### [ABOUT THIS EXERCISE]
Print the first line of the data below and every one after it, through the line containing "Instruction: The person", exactly as written.

### [TASK DATA]

§ §

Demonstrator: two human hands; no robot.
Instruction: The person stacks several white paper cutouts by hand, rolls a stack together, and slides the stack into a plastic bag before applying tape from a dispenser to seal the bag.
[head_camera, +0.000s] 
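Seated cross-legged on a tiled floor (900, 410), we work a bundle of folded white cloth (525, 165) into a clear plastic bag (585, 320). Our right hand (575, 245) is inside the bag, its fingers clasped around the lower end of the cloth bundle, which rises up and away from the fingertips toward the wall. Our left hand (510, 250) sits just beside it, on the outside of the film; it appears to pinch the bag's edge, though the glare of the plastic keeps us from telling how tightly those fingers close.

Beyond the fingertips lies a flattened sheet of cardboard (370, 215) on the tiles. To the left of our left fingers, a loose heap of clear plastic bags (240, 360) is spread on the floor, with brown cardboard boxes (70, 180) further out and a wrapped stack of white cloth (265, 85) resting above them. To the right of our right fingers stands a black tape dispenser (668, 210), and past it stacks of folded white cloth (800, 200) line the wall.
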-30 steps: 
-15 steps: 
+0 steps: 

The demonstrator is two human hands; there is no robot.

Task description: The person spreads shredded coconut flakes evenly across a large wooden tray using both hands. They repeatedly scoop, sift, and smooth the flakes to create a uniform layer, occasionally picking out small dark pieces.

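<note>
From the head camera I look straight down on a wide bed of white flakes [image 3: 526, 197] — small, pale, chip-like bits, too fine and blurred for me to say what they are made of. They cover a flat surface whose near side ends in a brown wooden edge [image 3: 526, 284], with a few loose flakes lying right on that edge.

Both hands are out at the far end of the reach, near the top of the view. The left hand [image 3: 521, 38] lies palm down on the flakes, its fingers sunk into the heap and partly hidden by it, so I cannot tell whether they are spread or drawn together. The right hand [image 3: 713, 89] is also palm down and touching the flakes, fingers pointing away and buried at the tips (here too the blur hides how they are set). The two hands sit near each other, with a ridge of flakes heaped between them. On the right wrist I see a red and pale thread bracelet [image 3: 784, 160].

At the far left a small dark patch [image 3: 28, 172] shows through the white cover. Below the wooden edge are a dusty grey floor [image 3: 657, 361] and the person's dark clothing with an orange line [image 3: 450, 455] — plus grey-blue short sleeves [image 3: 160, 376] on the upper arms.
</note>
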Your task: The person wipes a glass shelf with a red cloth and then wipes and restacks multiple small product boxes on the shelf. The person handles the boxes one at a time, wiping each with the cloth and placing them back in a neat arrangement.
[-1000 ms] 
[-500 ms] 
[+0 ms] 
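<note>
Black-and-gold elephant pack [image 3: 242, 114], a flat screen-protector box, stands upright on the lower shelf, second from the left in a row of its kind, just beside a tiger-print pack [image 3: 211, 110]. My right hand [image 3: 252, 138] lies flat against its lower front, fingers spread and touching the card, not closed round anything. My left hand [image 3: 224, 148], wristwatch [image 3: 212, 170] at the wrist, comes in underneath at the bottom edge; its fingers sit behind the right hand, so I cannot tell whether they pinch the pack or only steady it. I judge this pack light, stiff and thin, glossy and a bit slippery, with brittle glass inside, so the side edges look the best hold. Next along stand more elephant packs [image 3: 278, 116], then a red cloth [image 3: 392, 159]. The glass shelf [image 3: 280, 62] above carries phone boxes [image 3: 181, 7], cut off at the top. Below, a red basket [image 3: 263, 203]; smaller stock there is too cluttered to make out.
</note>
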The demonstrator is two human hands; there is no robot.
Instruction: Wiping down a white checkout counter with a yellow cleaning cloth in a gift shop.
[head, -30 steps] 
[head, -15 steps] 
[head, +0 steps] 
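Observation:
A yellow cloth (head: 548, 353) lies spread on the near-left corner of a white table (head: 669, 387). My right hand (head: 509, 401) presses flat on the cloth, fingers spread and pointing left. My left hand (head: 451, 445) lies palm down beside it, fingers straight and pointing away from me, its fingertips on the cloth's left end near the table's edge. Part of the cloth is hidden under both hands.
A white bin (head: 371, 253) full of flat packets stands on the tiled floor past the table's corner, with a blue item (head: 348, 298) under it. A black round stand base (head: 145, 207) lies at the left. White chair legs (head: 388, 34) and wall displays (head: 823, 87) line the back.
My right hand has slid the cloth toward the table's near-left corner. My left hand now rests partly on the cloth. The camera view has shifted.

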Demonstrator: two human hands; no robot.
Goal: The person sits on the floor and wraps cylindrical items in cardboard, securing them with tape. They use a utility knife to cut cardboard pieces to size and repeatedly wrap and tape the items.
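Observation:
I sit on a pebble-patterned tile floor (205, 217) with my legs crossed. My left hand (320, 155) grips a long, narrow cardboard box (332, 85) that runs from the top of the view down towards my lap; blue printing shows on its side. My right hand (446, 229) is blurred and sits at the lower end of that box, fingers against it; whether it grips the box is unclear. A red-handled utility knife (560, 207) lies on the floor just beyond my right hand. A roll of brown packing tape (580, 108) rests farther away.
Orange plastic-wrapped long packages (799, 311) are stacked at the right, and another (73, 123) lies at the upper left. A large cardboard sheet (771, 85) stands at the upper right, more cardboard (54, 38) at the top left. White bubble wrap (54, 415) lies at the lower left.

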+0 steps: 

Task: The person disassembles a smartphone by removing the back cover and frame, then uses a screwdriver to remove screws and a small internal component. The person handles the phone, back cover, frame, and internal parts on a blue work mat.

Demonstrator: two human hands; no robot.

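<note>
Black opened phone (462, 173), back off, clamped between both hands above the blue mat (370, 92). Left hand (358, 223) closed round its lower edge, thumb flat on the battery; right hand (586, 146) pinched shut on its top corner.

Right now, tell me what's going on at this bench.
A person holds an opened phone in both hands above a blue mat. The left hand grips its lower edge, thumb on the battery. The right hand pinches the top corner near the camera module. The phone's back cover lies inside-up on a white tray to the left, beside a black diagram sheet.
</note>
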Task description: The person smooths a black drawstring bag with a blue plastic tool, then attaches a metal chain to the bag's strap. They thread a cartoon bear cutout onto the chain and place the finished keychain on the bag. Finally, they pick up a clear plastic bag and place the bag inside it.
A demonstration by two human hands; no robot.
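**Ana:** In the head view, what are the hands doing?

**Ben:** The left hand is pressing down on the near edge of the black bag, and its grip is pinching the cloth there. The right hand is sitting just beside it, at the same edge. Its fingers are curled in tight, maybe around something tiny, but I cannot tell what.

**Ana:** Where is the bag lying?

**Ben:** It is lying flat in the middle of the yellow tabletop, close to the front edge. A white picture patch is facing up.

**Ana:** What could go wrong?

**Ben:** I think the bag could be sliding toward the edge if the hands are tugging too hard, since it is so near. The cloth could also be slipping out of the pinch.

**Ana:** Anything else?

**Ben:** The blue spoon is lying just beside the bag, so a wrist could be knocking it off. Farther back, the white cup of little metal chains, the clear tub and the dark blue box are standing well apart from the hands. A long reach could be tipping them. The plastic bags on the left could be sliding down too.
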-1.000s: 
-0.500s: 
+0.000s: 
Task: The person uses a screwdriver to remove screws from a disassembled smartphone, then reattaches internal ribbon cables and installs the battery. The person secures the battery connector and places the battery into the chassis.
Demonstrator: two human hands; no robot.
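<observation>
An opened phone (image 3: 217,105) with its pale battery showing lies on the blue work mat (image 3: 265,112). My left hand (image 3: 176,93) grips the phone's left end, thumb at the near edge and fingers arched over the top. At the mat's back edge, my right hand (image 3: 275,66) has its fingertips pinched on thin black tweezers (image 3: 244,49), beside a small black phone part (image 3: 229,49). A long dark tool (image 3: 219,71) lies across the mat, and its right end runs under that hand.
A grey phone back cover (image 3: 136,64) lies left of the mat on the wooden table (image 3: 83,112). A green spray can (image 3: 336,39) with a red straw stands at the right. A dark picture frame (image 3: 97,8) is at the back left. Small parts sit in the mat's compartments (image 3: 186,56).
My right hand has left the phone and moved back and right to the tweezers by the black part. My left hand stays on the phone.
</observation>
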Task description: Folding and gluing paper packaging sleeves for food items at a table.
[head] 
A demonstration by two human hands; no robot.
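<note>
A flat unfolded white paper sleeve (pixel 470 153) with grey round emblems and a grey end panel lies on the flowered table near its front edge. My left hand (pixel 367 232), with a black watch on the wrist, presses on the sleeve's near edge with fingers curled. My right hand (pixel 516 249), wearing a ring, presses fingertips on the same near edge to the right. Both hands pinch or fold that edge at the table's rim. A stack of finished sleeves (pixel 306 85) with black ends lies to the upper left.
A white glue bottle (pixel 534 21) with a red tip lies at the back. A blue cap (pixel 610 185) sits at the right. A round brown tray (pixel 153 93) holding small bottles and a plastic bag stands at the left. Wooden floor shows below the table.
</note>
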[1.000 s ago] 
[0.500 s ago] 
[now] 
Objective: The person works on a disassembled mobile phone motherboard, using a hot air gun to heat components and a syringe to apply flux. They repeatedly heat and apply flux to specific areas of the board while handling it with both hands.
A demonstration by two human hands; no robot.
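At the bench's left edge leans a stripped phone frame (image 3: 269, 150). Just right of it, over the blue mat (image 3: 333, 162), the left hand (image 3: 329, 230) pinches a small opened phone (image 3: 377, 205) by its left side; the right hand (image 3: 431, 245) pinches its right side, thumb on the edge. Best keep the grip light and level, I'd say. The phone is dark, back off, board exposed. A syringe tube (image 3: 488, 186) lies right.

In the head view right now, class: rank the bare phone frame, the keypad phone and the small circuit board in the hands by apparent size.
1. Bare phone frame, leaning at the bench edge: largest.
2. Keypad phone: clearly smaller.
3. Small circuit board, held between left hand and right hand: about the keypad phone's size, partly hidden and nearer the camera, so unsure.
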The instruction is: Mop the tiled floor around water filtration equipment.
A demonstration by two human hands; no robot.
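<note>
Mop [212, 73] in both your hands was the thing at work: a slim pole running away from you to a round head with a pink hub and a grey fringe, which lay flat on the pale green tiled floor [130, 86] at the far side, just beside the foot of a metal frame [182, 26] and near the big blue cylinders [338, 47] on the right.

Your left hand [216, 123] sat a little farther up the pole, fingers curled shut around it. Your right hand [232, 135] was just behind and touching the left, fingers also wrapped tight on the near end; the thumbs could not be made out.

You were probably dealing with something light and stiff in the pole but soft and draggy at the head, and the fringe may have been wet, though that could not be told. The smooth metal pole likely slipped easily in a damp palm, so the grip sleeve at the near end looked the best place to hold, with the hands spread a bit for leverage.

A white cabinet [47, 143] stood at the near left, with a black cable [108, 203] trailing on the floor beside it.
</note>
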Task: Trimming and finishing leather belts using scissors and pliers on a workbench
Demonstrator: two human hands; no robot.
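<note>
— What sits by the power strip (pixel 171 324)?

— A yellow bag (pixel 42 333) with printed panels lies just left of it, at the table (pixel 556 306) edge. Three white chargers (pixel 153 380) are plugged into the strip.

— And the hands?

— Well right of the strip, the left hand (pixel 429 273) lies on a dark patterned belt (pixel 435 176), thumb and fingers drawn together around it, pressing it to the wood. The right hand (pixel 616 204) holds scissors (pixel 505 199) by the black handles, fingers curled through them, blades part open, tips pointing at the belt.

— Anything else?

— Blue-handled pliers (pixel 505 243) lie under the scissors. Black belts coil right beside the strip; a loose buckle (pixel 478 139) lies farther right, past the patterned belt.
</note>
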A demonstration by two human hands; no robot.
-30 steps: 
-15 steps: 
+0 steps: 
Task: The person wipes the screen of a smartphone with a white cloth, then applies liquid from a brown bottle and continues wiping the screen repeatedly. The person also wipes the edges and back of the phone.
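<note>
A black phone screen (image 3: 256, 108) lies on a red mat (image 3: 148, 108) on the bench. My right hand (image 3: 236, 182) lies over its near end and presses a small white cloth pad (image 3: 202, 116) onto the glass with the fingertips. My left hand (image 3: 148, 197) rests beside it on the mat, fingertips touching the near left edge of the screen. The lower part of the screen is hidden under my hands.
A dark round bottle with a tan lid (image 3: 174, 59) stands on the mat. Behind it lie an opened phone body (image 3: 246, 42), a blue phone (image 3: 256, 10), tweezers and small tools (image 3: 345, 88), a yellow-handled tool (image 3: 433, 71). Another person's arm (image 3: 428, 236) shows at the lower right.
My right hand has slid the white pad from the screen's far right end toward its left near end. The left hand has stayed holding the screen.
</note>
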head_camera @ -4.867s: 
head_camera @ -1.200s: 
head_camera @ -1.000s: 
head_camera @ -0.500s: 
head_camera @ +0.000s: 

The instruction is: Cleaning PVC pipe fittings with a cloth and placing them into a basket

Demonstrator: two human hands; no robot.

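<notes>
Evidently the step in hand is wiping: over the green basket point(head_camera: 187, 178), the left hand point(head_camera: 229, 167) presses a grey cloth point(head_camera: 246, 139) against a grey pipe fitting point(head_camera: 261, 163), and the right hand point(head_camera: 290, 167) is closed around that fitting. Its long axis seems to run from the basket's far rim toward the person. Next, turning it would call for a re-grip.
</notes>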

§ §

### [YOUR RESPONSE]
Demonstrator: two human hands; no robot.
Instruction: The person stacks several white paper cutouts by hand, rolls a stack together, and slides the stack into a plastic bag before applying tape from a dispenser to seal the bag.

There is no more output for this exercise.